**TO DO:** Scanning the entries below, copy every line that contains the word "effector".

+===+

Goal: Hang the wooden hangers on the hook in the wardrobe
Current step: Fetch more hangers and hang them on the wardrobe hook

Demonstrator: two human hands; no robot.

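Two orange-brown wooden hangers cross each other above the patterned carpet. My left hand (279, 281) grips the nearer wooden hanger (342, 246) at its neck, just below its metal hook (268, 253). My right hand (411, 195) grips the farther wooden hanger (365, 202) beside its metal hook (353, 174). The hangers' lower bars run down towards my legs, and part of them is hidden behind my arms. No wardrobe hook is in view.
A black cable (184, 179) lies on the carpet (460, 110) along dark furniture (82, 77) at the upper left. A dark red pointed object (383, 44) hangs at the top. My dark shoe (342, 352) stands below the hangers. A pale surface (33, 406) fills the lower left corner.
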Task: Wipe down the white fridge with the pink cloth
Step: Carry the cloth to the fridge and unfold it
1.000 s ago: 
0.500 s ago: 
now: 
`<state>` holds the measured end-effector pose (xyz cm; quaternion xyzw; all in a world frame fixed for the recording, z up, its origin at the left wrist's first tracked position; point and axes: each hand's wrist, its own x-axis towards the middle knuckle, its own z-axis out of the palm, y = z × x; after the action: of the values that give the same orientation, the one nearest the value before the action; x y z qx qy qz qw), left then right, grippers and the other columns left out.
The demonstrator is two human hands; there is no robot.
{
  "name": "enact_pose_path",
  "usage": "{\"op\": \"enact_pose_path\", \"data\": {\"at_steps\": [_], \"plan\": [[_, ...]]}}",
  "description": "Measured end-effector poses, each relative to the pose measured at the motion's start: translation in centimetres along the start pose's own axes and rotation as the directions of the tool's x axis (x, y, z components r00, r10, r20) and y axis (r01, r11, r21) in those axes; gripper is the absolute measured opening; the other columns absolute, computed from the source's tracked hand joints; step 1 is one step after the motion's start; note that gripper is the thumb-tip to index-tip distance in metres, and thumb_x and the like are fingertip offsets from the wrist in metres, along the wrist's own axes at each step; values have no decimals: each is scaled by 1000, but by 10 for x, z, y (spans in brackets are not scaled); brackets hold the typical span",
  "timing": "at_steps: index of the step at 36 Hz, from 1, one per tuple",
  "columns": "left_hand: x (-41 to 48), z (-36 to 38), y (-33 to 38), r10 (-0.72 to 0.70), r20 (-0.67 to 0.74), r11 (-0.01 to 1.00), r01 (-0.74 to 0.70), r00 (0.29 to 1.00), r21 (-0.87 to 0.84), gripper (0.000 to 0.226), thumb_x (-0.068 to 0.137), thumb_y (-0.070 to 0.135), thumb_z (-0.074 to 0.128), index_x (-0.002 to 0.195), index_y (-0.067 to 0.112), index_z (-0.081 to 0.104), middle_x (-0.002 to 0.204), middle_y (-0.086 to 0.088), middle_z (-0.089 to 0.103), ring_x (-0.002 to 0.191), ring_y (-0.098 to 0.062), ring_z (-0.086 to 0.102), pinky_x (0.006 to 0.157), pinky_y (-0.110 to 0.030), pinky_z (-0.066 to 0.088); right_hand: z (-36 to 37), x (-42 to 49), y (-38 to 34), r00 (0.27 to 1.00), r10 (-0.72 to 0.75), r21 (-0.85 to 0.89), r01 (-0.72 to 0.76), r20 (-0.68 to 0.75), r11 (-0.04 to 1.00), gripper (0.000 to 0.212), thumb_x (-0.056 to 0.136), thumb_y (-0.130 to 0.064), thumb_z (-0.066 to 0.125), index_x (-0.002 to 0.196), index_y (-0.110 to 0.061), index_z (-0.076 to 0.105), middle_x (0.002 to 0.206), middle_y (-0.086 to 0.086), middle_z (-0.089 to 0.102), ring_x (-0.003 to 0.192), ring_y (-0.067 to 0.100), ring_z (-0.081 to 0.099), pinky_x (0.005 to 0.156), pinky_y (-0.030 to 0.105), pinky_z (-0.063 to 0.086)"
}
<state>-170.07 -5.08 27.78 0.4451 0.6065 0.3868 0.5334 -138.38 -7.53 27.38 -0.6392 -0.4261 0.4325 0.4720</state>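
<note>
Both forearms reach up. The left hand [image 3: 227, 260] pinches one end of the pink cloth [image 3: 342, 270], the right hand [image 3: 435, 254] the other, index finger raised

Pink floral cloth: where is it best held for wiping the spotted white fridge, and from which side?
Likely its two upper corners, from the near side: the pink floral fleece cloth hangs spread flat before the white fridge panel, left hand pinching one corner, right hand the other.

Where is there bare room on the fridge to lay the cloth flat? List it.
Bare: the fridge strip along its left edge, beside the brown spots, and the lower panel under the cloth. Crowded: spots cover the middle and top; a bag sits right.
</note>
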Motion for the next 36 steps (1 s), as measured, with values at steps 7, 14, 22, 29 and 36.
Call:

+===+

**RESPONSE:**
`<state>` holds the measured end-effector pose (xyz cm; quaternion xyzw; all in a world frame fixed for the recording, z up, its origin at the left wrist's first tracked position; point and axes: each hand's wrist, its own x-axis towards the middle knuckle, its own z-axis out of the palm, y = z × x; after the action: of the values that give the same orientation, the one nearest the value before the action; x y z qx qy qz qw), left then right, grippers and the other columns left out.
  "description": "Measured end-effector poses, each relative to the pose measured at the motion's start: translation in centimetres along the start pose's own axes and rotation as the directions of the tool's x axis (x, y, z components r00, r10, r20) and y axis (r01, r11, r21) in those axes; gripper is the absolute measured opening; the other columns absolute, computed from the source's tracked hand joints; step 1 is one step after the motion's start; note that gripper is the thumb-tip to index-tip distance in metres, and thumb_x and the like are fingertip offsets from the wrist in metres, along the wrist's own axes at each step; values have no decimals: each is scaled by 1000, but by 10 for x, z, y (spans in brackets are not scaled); brackets hold the typical span",

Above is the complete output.